The answer must consist solely of the lines from the opening line of the entries through the line with "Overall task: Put", transcribed exactly and without any pictures.

[SUPPLIED RECORDS — start]

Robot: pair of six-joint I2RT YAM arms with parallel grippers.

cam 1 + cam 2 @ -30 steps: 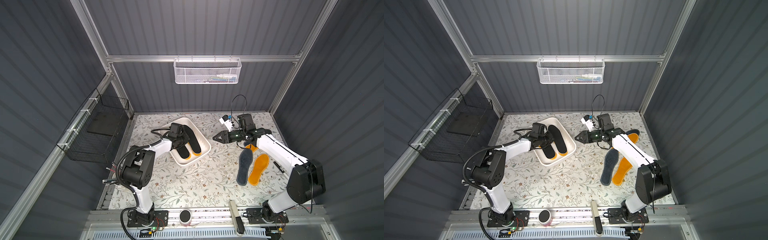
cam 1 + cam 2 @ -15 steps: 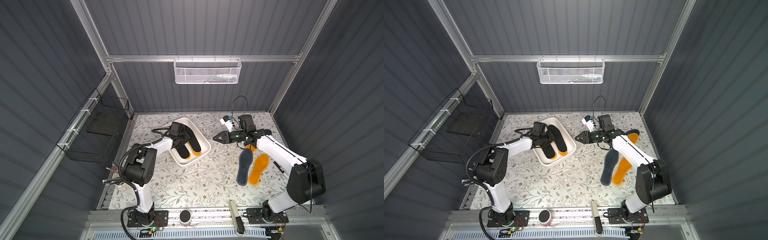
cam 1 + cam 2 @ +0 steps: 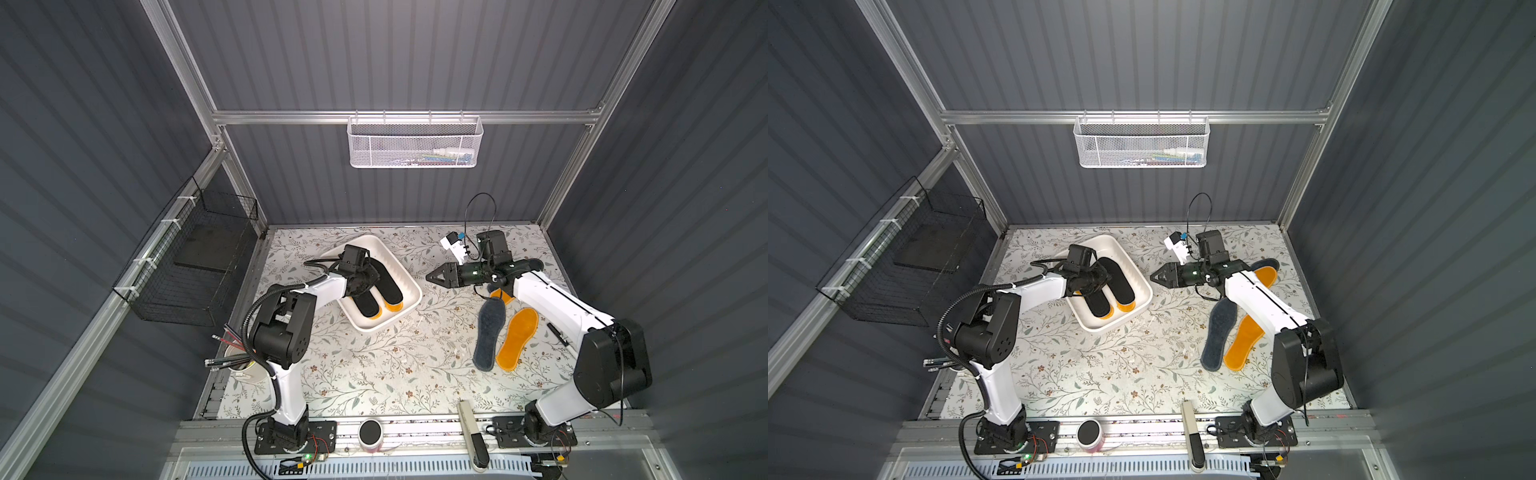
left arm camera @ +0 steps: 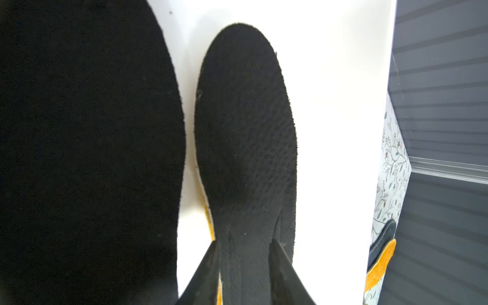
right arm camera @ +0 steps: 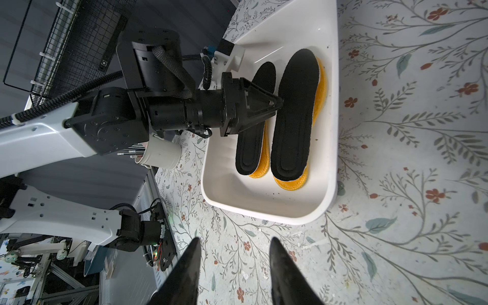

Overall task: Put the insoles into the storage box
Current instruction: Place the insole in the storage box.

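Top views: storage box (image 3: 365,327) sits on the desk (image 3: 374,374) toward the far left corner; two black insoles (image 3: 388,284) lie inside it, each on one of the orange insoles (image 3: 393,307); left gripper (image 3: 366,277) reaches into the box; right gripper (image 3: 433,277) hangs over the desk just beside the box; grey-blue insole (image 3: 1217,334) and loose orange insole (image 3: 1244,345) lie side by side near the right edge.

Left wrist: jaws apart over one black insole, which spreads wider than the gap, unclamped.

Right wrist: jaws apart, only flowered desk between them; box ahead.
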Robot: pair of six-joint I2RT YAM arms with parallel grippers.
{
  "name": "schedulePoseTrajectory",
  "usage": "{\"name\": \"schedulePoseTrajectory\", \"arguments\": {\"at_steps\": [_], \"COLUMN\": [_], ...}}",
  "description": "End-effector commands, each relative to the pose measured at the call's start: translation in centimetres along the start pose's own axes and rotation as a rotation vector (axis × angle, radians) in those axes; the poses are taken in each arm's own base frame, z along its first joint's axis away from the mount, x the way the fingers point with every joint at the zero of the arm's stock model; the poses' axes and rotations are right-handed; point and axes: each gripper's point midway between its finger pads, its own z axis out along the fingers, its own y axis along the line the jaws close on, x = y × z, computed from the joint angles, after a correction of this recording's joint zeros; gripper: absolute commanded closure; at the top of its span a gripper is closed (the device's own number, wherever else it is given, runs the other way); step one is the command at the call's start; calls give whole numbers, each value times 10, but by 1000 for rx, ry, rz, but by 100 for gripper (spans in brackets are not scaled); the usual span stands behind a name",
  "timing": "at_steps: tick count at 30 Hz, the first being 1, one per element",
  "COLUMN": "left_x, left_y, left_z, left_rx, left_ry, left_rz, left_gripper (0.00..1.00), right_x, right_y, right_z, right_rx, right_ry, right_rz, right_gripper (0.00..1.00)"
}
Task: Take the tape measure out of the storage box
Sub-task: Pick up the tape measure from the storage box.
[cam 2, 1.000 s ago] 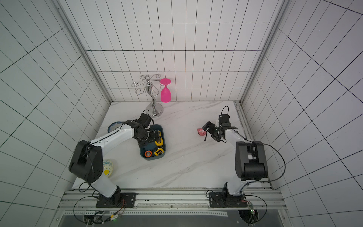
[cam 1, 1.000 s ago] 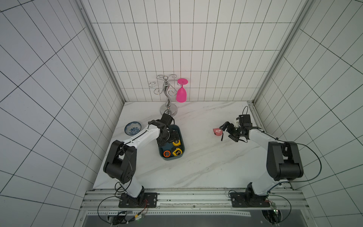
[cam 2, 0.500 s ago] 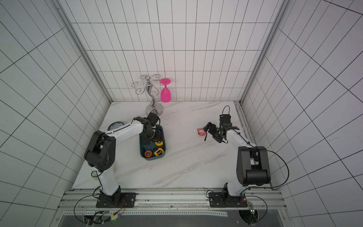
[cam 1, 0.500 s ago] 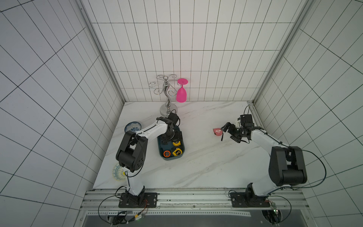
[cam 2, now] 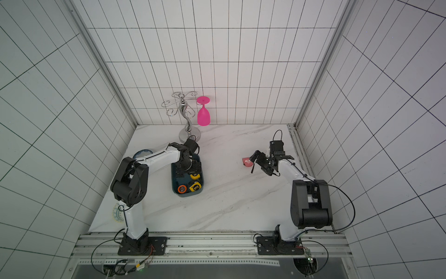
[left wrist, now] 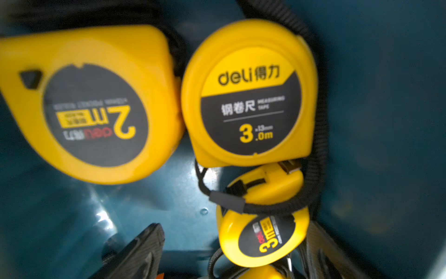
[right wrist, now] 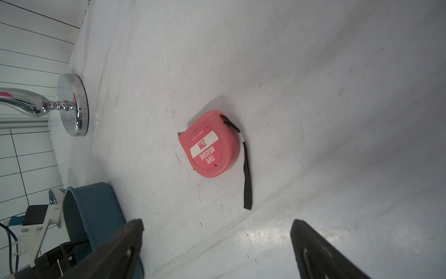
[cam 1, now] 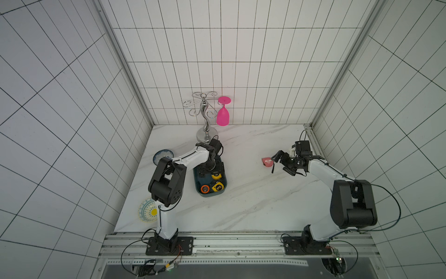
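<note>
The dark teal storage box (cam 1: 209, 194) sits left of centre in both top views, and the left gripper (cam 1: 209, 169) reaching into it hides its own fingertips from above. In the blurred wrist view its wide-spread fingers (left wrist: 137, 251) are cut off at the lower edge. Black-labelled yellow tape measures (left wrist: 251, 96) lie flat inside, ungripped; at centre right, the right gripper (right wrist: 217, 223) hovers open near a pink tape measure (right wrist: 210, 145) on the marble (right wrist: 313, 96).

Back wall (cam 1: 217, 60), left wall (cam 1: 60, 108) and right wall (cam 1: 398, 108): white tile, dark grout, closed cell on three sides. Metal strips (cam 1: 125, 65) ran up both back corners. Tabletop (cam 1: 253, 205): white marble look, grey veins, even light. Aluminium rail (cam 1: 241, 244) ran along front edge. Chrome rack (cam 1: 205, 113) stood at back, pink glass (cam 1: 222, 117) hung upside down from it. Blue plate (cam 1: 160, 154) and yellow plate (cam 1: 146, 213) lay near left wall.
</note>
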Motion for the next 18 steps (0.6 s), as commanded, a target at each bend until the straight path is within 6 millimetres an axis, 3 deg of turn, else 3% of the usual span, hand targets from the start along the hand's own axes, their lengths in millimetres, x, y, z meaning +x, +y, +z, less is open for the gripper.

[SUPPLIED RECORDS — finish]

SOLUTION BELOW:
Robot: pair of six-joint I2RT YAM arms with parallel grippers.

cam 1 + cam 2 @ -30 steps: 
cam 1 + cam 2 @ -15 steps: 
cam 1 + cam 2 @ +0 steps: 
left arm camera @ +0 steps: 
right arm camera @ +0 steps: 

Overall task: Put the insoles into the storage box

What has been written here completes the answer.